Treatment of PBC should be managed by a hepatologist experienced in treatment of this rare liver disease. Medications are available to help slow the progression of PBC, prevent complications and help to reverse some of the injury. Some patients may benefit from clinical trials. If medications are unable to control PBC, or if the condition is detected too late and the liver begins to fail, a liver transplant may be needed.

Primary Sclerosing Cholangitis

Primary sclerosing cholangitis (PSC) is a disease of the bile ducts where inflammation causes scars, also known as strictures, within the bile ducts making them hard and narrow. If untreated, the liver can slowly lose functionality and lead to infection of the bile, and severe scarring called cirrhosis. PSC is also highly related to inflammatory bowel disease (IBD), also known as colitis. Patients with PSC are at risk of developing cirrhosis and liver failure, and of developing bile duct cancer (cholangiocarcinoma) and colon cancer. Patients with PSC are also at risk of developing infection of the bile ducts (acute cholangitis).

Symptoms

Some patients with PSC have no symptoms; however, many patients have symptoms, which can include:

  • Chills
  • Dark colored urine
  • Enlarged liver
  • Fatigue
  • Fever
  • Itching
  • Night sweats
  • Pain in the upper right side of the abdomen
  • Weight loss
  • Yellow eyes or skin (jaundice)

Diagnosis

After a thorough look at your health and family history, and an exam by a physician, the following tests and procedures can be used to diagnose PSC:

  • Liver biopsy in some cases
  • Liver blood tests
  • MRI of bile ducts (also known as MRCP)

Treatment

Management of PSC aims to manage symptoms or complications and monitor any liver damage.
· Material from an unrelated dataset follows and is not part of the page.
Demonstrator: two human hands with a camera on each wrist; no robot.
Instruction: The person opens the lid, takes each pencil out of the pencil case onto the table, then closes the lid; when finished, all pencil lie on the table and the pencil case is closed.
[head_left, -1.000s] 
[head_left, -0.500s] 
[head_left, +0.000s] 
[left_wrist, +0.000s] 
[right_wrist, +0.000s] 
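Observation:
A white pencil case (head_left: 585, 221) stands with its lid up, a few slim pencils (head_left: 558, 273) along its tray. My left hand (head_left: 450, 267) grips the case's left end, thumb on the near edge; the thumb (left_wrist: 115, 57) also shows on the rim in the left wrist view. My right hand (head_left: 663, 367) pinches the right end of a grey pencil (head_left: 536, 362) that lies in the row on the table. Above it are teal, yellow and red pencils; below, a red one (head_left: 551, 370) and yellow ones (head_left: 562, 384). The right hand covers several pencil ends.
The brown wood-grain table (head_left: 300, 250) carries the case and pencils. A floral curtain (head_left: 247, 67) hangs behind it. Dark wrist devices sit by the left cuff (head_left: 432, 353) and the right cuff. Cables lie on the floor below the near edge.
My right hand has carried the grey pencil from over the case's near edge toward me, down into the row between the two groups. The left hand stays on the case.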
This includes screening for bile duct cancer and colon cancer, treatment of bile duct blockages with ERCP, controlling IBD (colitis), treatment of itching, and nutrition support. It is also important to consider new clinical trials given the absence of effective treatments to date. If PSC causes liver failure, a liver transplant may be needed. We also treat patients with other cholestatic liver diseases caused by elevated serum alkaline phosphatases and by viral, drug or genetic disorders.